* What you will do *
Nothing but the text should be carried over: reproduce all the data exactly and leave out every image.

┄┄┄┄┄┄┄┄┄┄┄┄┄┄┄┄┄┄┄┄

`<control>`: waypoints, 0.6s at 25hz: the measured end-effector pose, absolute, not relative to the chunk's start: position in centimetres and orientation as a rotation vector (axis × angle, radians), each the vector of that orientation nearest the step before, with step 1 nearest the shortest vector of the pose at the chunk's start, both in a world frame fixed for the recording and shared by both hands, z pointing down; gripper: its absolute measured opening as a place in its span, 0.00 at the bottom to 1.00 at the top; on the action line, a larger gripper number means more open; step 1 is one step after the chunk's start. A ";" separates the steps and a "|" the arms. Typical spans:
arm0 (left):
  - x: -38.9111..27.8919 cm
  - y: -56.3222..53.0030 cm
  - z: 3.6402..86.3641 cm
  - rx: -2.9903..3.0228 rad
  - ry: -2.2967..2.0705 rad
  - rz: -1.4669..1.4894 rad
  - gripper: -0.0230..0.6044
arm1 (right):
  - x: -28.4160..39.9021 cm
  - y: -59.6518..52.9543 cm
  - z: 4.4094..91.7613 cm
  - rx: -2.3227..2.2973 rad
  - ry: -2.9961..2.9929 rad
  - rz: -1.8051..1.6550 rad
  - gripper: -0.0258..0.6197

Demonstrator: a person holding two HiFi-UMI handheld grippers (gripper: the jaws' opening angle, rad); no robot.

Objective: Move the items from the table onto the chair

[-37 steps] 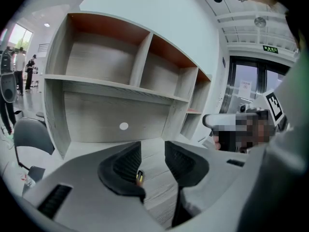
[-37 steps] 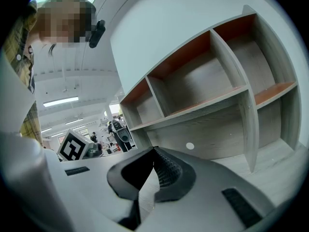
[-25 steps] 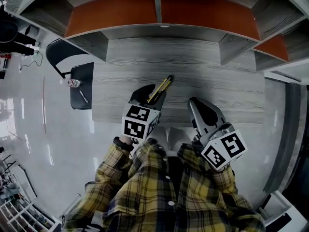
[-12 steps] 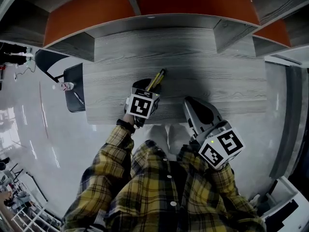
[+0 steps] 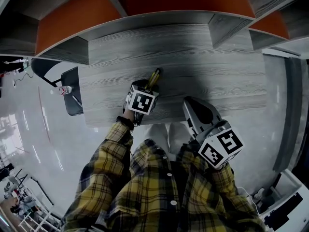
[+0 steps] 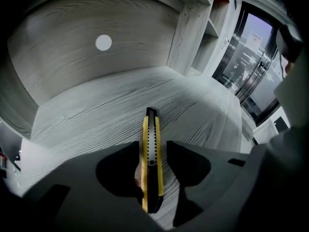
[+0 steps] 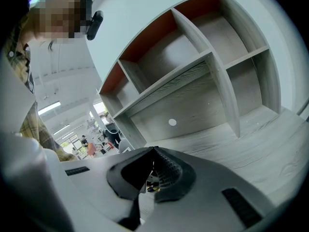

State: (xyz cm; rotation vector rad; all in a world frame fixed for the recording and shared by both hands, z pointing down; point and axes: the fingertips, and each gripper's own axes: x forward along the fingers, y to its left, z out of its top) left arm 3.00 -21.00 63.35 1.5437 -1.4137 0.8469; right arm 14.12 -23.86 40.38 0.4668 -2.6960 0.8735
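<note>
– Off at the far left, what's that dark shape?
– A chair (image 5: 71,79): flat black seat on a thin frame, standing on the glossy pale floor (image 5: 43,144) just beside the counter's end. Something small and pale lies on the seat, too small to name.
– And the counter (image 5: 217,76)?
– A grey board with long, streaky wood grain. Above it are boxy cubbyholes (image 5: 72,18) with orange backs.
– Where's the utility knife (image 6: 150,129)?
– It lies flat on the counter, a slim yellow bar with a black spine and a row of dots. It sits between the jaws of the left hand-held gripper (image 6: 152,146). Those jaws have just been opening and now stand spread, with wood grain showing beside the handle.
– And the right one?
– The right hand-held gripper (image 7: 153,151) hangs at the counter's near edge. Its ribbed pads are pressed together at the tips, pinching nothing.
</note>
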 end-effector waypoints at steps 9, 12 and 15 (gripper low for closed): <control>2.8 -20.6 63.6 1.541 -1.434 0.911 0.23 | 14.8 -23.7 40.6 0.493 -2.675 0.879 0.07; 2.8 -20.3 63.5 1.528 -1.429 0.883 0.22 | 15.0 -23.7 40.6 0.493 -2.673 0.882 0.07; 2.8 -20.1 63.0 1.524 -1.447 0.857 0.22 | 15.2 -23.5 40.8 0.488 -2.666 0.884 0.07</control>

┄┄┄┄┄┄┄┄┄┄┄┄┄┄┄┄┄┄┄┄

* Written answer *
`<control>`: waypoints, 0.6s at 25hz: the measured end-effector pose, absolute, not relative to the chunk's start: position in centimetres and orientation as a rotation vector (axis × angle, radians), each the vector of that orientation nearest the step before, with step 1 nearest the shortest vector of the pose at the chunk's start, both in a world frame fixed for the recording and shared by both hands, z pointing down; gripper: its absolute measured opening as a place in its span, 0.00 at the bottom to 1.00 at the top; on the action line, a larger gripper number means more open; step 1 is one step after the chunk's start. A ";" separates the steps and a "|" the arms. Typical spans:
arm0 (left):
  - x: -38.9111..27.8919 cm
  - y: -56.3222..53.0030 cm
  - z: 3.6402..86.3641 cm
  - rx: -2.9903..3.0228 rad
  - ry: -2.2967..2.0705 rad
  - rz: -1.4669..1.4894 rad
  - gripper: -0.0230..0.6044
arm1 (right):
  - x: -28.4160..39.9021 cm
  - y: -59.6518..52.9543 cm
  - z: 4.4094..91.7613 cm
  - rx: -2.3227..2.2973 rad
  - ry: -2.9961..2.9929 rad
  - rz: -1.8051..1.6550 rad
  - gripper: -0.0258..0.6197

Demonstrator: a person holding two HiFi-UMI handheld grippers (gripper: the jaws' opening angle, rad); no robot.

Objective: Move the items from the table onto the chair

[-37 steps] 
[-37 steps] 
[-25 steps] 
[-12 steps] 
[+0 steps] 
[+0 steps] 
[+0 steps] 

State: (xyz cm; rotation vector rad; all in a world frame fixed for the recording and shared by both hands, z pointing down; point and axes: the fingertips, and each gripper's own axes: x forward along the fingers, y to its left, z out of its top) left arm 3.00 -21.00 63.35 1.5437 -1.4137 0.8469; right arm 14.12 -23.86 40.38 0.4668 -2.6960 0.8735
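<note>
– Off at the far left, what's that dark shape?
– A chair (image 5: 71,79): flat black seat on a thin frame, standing on the glossy pale floor (image 5: 43,144) just beside the counter's end. Something small and pale lies on the seat, too small to name.
– And the counter (image 5: 217,76)?
– A grey board with long, streaky wood grain. Above it are boxy cubbyholes (image 5: 72,18) with orange backs.
– Where's the utility knife (image 6: 150,129)?
– It lies flat on the counter, a slim yellow bar with a black spine and a row of dots. It sits between the jaws of the left hand-held gripper (image 6: 152,146). Those jaws have just been opening and now stand spread, with wood grain showing beside the handle.
– And the right one?
– The right hand-held gripper (image 7: 153,151) hangs at the counter's near edge. Its ribbed pads are pressed together at the tips, pinching nothing.
</note>
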 end-effector waypoints at steps 9, 12 and 15 (gripper low for closed): <control>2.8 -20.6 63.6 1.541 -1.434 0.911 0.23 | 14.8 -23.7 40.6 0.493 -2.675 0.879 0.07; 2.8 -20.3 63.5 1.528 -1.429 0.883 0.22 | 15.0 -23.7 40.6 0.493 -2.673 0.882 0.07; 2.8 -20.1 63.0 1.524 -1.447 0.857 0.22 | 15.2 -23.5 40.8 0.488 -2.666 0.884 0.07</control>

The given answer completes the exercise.